For the average shape, I averaged the correspondence points of the two images. I used the Delaunay
triangulation
to segment the image into triangles and computed an affine transformation for each triangle in each of the
two
images to the triangle in the average shape. To compute the matrix corresponding to this affine
transformation,
I solved a system of linear equations from the vertices of one triangle to the vertices of the average
triangle.
In order to properly warp the images, I performed an inverse warp where I mapped the destination triangle,
i.e.
the triangle from the average image, to each of the two images I wanted to warp. Then, I obtained the colors
for that triangle from the original images by interpolating from the original pixel values. Finally, I
generated
the end result by averaging the interpolated colors from the two images.
The Morph Sequence
Using the method from creating the mid-way face, I was able to create a sequence of morphs by changing the fraction of each image that was included in the shape and color.

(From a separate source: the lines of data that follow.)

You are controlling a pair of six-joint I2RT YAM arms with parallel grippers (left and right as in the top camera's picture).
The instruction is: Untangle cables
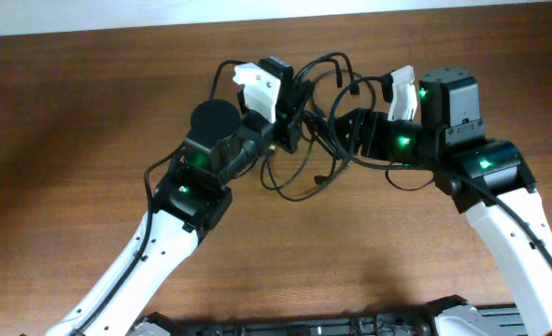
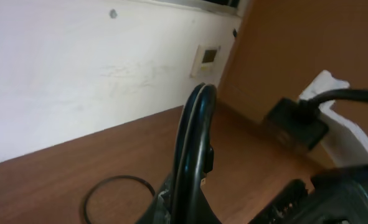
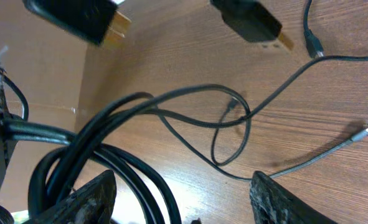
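Note:
The cables lie in a black tangle at the table's middle, partly lifted between both arms. My left gripper is shut on a glossy doubled strand that rises in a loop from its fingers. My right gripper faces it from the right and is open. In the right wrist view the thick strands run between its fingers, close to the left one, with the gripper over the wood. Thin cords with small plug ends lie looped on the table beyond.
Two USB plugs hang at the top of the right wrist view. A thin loop lies on the table left of my left gripper, and a black block plug sits to its right. A white wall borders the wooden table.

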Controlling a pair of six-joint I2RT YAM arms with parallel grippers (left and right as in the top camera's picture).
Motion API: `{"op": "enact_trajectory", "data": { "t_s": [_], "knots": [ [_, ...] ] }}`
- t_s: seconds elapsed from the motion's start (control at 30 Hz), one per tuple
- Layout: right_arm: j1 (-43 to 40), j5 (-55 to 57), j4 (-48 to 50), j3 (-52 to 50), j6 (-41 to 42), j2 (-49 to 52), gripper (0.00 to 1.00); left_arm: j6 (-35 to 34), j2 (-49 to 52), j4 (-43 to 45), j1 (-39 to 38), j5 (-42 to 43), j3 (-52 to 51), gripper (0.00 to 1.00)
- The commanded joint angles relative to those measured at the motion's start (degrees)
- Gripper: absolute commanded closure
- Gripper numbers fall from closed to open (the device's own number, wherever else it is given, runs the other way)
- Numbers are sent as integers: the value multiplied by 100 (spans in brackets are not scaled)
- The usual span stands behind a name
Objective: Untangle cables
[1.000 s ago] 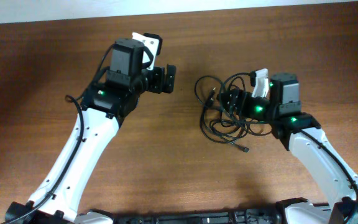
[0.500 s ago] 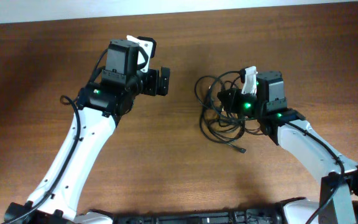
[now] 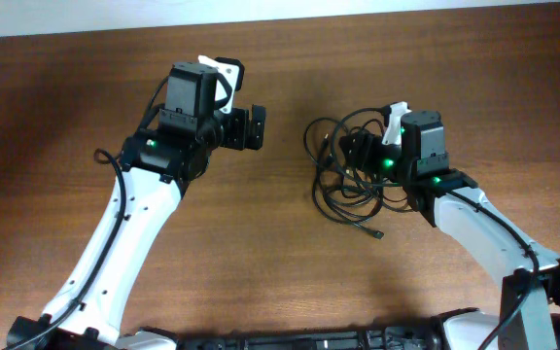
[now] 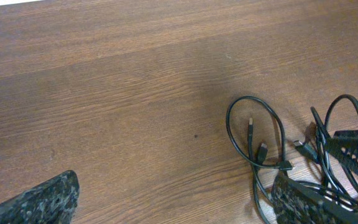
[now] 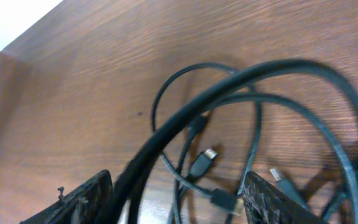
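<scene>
Released right gripper (image 3: 356,156) is straddling knotted thin black cables (image 5: 194,109); careless pulling risks tightening knots. Left gripper (image 3: 256,126) is hovering released.

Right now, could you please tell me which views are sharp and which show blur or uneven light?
Overhead: sharp, table darker toward the picture's left. Left wrist: cables crisp, evenly lit. Right wrist: nearest cable loop smeared out of focus, plugs behind it clearer.
</scene>
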Motion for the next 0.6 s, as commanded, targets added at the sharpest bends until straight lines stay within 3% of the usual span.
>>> {"op": "enact_trajectory", "data": {
  "t_s": [0.0, 0.17, 0.4, 0.57],
  "knots": [
    [17, 382, 236, 31, -35, -2, 35, -11, 20, -7, 20, -17, -7, 1],
    [17, -457, 1054, 35, -37, -2, 37, -11, 20, -4, 20, -20, -7, 1],
    [28, -577, 382, 33, -39, 7, 40, -11, 20, -4, 20, -20, -7, 1],
    [28, -997, 411, 33, -39, 11, 41, -11, 20, -4, 20, -17, -7, 1]
  ]
}}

The "Mean Face of a Population
The idea of morphing faces can also be applied to computing the average face of a population. Here I took around 200 images from a Brazilian face database that was already labeled and computed the average shape of these faces by averaging the annotated correspondence points. Then, I morphed each image to the average shape, then averaged the colors of the images.
Here I have shown my face warped to the shape of the average face in the first image and the average face warped to the shape of my face in the second image.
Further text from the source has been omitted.